Iniziare mescolando caseina, alcol polivinilico, polivinilpirrolidone e BSA con pH sette per preparare il tampone del saggio. Successivamente, preparare l'immunoglobulina G di coniglio al 10% nel tampone di saggio per creare il tampone di diluizione del campione. Preparare il volume della miscela di perline di lavoro necessaria per il test.
Quindi scongelare il SARS-CoV-2 preparato e controllare i surnatanti a quattro gradi Celsius per un'ora. Etichettare e sistemare otto provette per microfughe da 1,5 millilitri ciascuna per SARS-CoV-2 e surnatanti di controllo. Per ottenere la massima diluizione di ciascun surnatante, combinare 600 microlitri di surnatante con il tampone di diluizione del campione in provette opportunamente etichettate, quindi agitare brevemente la provetta per mescolare.
Trasferire in sequenza 400 microlitri di quello è a un surnatante diluito alla provetta di diluizione successiva. Agitare brevemente ogni surnatante diluito prima di procedere con la diluizione successiva. Quindi prelevare la miscela di perle di lavoro pre-preparata dopo aver agitato per 30 secondi e aggiungere cinque microlitri a ciascun pozzetto assegnato di una piastra per microtitolazione a fondo piatto da 384 pozzetti.
Aggiungere 45 microlitri della diluizione del surnatante preparata ai pozzetti assegnati contenenti microsfere nella piastra a 384 pozzetti. Sigillare la piastra e incubare per una notte su un agitatore orbitale a 650 giri/min al buio a temperatura ambiente. Dopo aver rimosso la piastra per microtitolazione dall'agitatore orbitale, centrifugare la piastra a 931 g per un minuto.
Quindi rimuovere il sigillante per piastre. Per immobilizzare le perline, posizionare la piastra per microtitolazione su un separatore magnetico per 30 secondi. Con la piastra per microtitolazione ancora posizionata sul separatore magnetico, aspirare il surnatante dalle perle immobilizzate con il magnete.
Dopo aver rimosso la piastra di microtitolazione dal separatore magnetico, aggiungere 60 microlitri di PBST a ciascun pozzetto contenente microsfere. Quindi, prelevare cinque provette da 1,5 millilitri per preparare diverse miscele di rilevamento. Aggiungere a ciascuna provetta l'anticorpo monoclonale umano anti-S1 e i frammenti variabili a catena singola marcati con FLAG che hanno come bersaglio la proteina spike sulla particella SARS-CoV-2.
Aggiungere 50 microlitri per pozzetto della miscela appropriata a catena singola, specifica per frammento variabile, per il rilevamento di picchi alle microsfere lavate. Sigillare la piastra per microtitolazione e incubare come mostrato in precedenza. Quindi centrifugare la piastra per microtitolazione.

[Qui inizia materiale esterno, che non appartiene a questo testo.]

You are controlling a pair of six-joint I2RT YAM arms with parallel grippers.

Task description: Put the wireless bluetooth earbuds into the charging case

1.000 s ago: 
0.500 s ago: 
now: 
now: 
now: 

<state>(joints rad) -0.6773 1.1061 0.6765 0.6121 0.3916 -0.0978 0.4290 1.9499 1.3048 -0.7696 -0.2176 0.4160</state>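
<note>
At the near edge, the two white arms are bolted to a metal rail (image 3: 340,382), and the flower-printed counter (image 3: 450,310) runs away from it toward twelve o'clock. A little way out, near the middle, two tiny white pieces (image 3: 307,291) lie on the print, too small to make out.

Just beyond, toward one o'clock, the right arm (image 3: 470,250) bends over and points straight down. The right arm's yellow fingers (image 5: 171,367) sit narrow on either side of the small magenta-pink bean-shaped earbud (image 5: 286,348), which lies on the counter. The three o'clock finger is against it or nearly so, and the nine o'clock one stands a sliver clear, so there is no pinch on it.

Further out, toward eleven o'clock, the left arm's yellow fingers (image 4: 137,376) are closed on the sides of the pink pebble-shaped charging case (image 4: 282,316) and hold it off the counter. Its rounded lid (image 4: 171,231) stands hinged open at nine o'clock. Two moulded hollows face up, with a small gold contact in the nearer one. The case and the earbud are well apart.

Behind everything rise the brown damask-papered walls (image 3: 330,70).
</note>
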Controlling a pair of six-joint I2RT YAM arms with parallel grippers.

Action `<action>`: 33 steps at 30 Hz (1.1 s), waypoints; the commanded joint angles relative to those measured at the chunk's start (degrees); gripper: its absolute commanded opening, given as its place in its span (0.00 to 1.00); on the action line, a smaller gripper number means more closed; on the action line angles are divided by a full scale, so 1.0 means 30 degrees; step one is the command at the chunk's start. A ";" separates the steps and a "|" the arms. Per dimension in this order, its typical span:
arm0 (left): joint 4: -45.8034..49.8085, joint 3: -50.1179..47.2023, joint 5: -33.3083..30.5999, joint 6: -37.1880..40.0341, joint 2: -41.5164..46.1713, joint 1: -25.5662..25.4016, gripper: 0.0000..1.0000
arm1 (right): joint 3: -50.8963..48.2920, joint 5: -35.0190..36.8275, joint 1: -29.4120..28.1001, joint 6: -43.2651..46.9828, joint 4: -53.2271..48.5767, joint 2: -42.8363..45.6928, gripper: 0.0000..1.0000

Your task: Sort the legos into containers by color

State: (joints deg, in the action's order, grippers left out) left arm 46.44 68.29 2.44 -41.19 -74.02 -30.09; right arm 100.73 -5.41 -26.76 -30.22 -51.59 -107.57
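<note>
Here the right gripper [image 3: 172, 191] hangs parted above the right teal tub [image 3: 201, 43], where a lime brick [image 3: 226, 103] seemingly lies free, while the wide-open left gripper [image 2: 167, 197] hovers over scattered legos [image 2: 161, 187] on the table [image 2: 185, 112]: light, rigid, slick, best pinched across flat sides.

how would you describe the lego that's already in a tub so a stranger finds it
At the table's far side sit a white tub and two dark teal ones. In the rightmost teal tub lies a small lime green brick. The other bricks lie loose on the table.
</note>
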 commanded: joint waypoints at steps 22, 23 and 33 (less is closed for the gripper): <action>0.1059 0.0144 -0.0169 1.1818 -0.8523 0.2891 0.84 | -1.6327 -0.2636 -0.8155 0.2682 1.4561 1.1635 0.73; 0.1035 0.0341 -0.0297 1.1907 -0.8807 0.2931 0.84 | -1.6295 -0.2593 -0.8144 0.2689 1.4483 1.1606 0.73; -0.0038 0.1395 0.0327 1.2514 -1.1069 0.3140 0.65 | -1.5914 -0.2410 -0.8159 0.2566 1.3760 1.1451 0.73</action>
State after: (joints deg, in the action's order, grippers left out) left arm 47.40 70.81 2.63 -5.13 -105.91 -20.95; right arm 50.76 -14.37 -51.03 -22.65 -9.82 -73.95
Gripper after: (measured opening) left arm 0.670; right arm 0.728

Lavare tre volte il reagente per il rilevamento delle punte in eccesso dalle microsfere con 60 microlitri di PBST. Successivamente, preparare una soluzione fluorescente costituita da immunoglobulina G anti-umana coniugata con PE insieme a viola brillante per 21 anticorpi anti-FLAG coniugati. Aggiungere 50 microlitri per pozzetto di miscela di soluzione fluorescente alle microsfere lavate e incubare come mostrato in precedenza.
Quindi ruotare la piastra per microtitolazione. Lavare la miscela di soluzione fluorescente in eccesso dalle microsfere con 60 microlitri di PBST. Sospendi le microsfere in 60 microlitri di PBST dall'ultima fase di lavaggio.
Quindi analizzare la piastra su un sistema di analisi del flusso a doppio reporter con le impostazioni desiderate. Nella diluizione dei surnatanti cellulari infettati da SARS-CoV-2 in entrambi i canali reporter, è stato osservato un segnale concentrazione-dipendente. Tre dei cinque frammenti variabili a catena singola possono rilevare il virus in una diluizione da uno a 18.
Per i restanti due frammenti variabili a catena singola, il virus è rilevabile in diluizioni da una a sei.